**DATA TO PROCESS:**
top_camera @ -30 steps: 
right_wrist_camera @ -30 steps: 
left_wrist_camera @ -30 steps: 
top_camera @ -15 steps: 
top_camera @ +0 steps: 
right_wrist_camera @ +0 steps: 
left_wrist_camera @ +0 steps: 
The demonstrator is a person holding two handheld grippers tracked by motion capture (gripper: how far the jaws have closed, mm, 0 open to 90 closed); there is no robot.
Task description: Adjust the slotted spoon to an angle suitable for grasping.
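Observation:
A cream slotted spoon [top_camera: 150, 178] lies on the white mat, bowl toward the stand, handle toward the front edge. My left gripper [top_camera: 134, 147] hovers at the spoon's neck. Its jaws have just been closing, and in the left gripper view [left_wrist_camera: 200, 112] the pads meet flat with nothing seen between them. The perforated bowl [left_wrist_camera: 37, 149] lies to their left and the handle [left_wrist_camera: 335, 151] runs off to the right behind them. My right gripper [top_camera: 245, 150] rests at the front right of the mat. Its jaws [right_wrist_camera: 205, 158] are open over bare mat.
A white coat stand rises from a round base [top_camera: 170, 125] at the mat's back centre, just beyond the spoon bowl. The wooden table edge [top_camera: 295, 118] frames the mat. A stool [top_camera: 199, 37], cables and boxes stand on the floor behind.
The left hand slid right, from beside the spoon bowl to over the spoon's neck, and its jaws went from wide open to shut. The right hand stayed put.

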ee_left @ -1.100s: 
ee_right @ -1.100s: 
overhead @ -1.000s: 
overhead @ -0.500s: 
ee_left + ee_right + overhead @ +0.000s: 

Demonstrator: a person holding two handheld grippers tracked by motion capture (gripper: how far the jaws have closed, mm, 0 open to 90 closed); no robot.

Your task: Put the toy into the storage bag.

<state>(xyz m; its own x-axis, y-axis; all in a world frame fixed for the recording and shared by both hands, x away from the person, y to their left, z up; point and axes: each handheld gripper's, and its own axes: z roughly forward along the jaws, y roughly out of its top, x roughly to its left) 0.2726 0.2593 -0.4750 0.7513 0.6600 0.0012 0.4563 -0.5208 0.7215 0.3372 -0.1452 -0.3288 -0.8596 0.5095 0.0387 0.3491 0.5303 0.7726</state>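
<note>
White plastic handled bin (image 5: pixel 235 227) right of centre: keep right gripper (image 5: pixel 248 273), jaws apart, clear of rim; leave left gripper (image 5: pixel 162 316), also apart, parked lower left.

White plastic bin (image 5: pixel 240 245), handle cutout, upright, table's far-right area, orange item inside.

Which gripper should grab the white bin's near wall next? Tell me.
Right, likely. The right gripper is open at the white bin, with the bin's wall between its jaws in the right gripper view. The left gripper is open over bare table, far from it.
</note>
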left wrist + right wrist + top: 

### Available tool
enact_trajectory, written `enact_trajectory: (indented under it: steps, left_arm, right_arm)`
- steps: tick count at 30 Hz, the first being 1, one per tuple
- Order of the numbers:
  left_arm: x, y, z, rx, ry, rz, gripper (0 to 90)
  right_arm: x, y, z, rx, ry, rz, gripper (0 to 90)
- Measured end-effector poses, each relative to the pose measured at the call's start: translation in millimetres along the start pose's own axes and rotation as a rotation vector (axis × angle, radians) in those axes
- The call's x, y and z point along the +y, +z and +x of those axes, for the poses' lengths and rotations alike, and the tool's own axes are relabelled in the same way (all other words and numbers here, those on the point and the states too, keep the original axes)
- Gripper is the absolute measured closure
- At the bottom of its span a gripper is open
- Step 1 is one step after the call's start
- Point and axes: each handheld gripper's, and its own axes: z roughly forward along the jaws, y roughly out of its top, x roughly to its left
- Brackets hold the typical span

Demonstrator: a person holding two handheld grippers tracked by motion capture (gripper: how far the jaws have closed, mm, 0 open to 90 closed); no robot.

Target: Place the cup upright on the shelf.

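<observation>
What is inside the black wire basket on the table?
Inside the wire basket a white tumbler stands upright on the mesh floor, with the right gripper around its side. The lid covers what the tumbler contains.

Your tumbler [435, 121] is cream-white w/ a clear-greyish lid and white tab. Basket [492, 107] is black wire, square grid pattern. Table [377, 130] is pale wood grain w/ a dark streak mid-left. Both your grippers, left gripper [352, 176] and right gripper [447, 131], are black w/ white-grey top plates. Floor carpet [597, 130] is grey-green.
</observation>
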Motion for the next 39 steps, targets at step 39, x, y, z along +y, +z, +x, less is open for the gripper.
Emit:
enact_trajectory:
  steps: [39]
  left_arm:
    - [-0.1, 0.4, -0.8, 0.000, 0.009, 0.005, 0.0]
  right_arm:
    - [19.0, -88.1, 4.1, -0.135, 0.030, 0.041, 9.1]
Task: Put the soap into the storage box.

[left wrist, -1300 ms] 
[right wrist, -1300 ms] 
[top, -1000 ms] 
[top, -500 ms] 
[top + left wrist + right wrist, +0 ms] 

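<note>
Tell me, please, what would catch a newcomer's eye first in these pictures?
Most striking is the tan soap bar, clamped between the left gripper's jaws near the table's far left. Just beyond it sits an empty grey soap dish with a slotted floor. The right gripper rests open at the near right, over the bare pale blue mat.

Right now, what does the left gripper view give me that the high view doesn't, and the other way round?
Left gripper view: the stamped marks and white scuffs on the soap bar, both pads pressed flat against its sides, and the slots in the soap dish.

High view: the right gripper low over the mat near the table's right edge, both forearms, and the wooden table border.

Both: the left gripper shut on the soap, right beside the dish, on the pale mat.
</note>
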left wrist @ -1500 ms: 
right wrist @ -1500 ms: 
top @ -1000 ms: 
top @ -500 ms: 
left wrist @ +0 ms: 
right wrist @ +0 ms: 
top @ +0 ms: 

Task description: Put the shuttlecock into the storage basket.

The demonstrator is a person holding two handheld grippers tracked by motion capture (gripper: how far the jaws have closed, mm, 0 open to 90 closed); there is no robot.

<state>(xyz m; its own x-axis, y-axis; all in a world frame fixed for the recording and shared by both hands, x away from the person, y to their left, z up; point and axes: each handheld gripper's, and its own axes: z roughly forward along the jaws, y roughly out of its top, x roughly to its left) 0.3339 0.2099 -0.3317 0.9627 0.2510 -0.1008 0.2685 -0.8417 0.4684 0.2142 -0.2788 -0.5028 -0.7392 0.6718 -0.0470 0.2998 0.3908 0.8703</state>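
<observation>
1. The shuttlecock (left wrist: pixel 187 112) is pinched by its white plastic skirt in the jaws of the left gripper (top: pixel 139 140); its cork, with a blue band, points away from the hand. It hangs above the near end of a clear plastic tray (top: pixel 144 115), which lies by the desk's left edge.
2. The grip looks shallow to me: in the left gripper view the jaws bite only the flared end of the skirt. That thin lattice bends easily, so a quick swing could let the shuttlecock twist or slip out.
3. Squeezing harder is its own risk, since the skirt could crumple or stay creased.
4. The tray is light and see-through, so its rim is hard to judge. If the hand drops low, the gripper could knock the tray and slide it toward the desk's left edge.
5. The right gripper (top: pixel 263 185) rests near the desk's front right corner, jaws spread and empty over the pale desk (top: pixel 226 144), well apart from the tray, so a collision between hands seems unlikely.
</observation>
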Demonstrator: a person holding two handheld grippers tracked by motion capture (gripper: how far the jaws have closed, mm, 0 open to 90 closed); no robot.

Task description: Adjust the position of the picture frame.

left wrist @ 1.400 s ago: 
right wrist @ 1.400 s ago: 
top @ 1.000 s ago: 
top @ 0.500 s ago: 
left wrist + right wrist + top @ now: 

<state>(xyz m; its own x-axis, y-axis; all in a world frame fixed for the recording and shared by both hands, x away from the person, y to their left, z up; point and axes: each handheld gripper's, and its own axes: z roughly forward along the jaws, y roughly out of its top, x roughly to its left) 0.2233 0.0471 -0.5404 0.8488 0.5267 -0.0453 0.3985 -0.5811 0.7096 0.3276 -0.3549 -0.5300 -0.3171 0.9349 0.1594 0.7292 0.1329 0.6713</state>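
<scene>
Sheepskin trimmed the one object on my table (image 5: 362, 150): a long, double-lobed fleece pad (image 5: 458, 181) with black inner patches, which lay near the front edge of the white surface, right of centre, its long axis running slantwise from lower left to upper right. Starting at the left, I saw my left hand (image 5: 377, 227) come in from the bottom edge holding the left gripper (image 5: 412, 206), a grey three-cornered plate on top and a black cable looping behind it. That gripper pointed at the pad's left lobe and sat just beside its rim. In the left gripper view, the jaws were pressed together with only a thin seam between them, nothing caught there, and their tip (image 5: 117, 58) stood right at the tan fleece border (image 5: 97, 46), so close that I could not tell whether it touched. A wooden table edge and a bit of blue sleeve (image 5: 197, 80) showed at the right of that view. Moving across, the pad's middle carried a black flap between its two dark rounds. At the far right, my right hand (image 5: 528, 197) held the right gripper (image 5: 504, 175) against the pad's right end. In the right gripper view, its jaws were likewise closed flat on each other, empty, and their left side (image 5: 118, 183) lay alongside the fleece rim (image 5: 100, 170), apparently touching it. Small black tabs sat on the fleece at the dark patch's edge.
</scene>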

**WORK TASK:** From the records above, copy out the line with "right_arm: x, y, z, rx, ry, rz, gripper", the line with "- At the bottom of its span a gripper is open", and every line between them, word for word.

**SOLUTION FOR THIS TASK:**
  right_arm: x, y, z, rx, ry, rz, gripper (0 to 90)
- Measured end-effector poses, each relative to the pose measured at the call's start: translation in millimetres along the start pose's own axes and rotation as a rotation vector (axis × angle, radians) in those axes
- The call's x, y and z point along the +y, +z and +x of those axes, for the poses' lengths and rotations alike, and the tool's own axes are relabelled in the same way (all other words and numbers here, those on the point and the states too, keep the original axes)
- Gripper is the absolute measured closure
- At the bottom of its span a gripper is open

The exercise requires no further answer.